Steve Lussier estime que l’obtention des Jeux de la Francophonie pourrait permettre d’attirer de la nouvelle main-d’œuvre à Sherbrooke.

Jeux de la Francophonie : Québec et Ottawa ont besoin de temps

Les ministres de la Francophonie Nadine Girault et Mélanie Joly se seraient parlé lundi à propos des Jeux de la Francophonie de 2021. Selon le maire de Sherbrooke, Steve Lussier, elles auraient convenu qu’il leur faut un peu plus de temps pour traiter du dossier.

« Ils me tiennent bien informé du dossier. J’ai une très bonne collaboration de leur part. Je les remercie. C’est toujours inquiétant de savoir vers où ça s’en va. Mme Girault a parlé avec Mme Joly. Ils m’ont demandé un peu plus de temps. J’aime mieux un peu plus de temps et que ça puisse se réaliser. Ils vont voir du côté budgétaire. C’est correct. Ça fait peu de temps qu’on en parle quand même. On va leur laisser du temps. Ils vont nous revenir et on pourra entamer les procédures de notre côté par la suite », résume Steve Lussier.

Le maire de Sherbrooke reste ferme sur son intention de ne pas injecter plus de 5,5 M$ dans les Jeux de la Francophonie. « On n’ira pas plus loin. Pour le moment, nous demandons aux gouvernements de nous revenir. »

M. Lussier souhaite avoir des réponses dans « une ou deux semaines ».

La participation maximale de Québec est pour l’instant estimée à 17 M$. Le gouvernement fédéral indique pour sa part qu’il injectera 50 % des sommes allouées aux Jeux de la Francophonie. La ministre Girault avait laissé entendre qu’elle était prête à reconsidérer la contribution du gouvernement du Québec. Le coût estimé de la présentation des jeux pourrait atteindre 84 M$.

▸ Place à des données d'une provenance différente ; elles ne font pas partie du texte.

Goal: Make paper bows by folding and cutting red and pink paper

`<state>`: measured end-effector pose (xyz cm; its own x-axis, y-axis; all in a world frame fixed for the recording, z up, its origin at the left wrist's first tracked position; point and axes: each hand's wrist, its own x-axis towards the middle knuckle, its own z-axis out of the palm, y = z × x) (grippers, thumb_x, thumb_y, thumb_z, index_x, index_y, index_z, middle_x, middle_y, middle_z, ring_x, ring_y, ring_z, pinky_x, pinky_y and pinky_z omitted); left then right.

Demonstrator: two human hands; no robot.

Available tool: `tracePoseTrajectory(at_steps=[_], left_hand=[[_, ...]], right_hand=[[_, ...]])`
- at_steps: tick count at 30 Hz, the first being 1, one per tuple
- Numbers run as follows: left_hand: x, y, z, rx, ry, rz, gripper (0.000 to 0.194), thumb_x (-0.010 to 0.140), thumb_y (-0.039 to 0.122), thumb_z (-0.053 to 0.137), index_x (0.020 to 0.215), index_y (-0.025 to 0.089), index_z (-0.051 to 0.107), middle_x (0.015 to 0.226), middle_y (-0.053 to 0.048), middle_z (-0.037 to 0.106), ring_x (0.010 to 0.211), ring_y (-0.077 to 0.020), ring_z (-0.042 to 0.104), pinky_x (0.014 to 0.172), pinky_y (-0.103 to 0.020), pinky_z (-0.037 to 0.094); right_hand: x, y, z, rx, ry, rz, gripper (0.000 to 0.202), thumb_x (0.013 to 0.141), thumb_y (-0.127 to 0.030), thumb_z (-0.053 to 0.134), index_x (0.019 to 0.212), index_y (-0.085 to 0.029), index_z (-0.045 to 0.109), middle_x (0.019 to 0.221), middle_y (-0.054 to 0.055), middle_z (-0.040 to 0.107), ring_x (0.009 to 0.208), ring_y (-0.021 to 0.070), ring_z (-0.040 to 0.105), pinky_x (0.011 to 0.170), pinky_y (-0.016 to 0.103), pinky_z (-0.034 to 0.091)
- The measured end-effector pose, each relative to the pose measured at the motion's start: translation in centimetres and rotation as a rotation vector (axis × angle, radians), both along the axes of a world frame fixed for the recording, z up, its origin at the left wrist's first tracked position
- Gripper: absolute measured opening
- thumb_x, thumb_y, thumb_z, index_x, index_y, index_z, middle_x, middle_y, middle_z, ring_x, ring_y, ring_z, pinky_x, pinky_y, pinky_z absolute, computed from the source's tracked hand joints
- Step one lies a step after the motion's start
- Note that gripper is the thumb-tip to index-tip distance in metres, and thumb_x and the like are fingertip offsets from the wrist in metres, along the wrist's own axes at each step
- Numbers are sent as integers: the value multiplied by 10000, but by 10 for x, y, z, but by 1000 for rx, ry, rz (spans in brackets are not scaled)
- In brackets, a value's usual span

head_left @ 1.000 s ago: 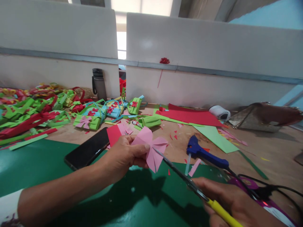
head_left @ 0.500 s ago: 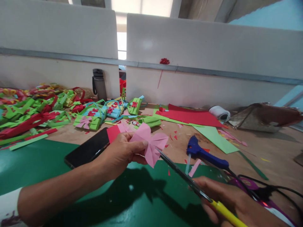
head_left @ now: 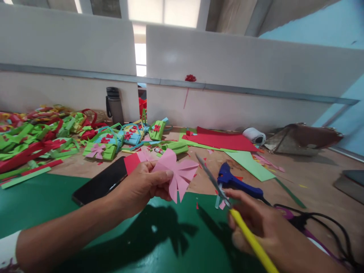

Mme Girault a-t-elle évoqué une plus grande participation financière de Québec lors des communications avec Steve Lussier? « Ç’a été discuté, mais je les laisse travailler. Je pense que c’est ce qu’il faut faire. Ils vont nous revenir bientôt. »

Steve Lussier estime que l’obtention des Jeux de la Francophonie pourrait permettre d’attirer de la nouvelle main-d’œuvre à Sherbrooke. « Au-delà des jeux, moi je vois autre chose. Il faut se servir des délégations qui arrivent ici en grand nombre de plus de 60 pays pour faire une publicité de la ville de Sherbrooke. Ça nous permettra de parler avec des ministres et des premiers ministres. Pourquoi ne pas se faire des réunions pour voir ce qu’on peut aller chercher à l’international? On crée des liens. Ce sont des liens pour le transfert de savoir. Les gens ne le voient pas, mais ça vaut beaucoup d’argent. »

M. Lussier estime que les universités s’en serviraient aussi pour faire parler d’elles. « Nous avons tout à gagner à aller de l’avant. »

Au bureau de Mélanie Joly, l’attaché de presse Jérémy Ghio indique que le canal de communication demeure ouvert entre Québec et Ottawa. « Notre position est la même. Nous suivrons dollar pour dollar les investissements des autres paliers de gouvernement. Nous attendons un signal clair de Québec. En attendant, les cabinets sont constamment en communication. »

Aucune autre communication directe entre les ministres n’aurait été prévue pour le moment.

Il n’a pas été possible d’obtenir de commentaires au bureau de la ministre Nadine Girault.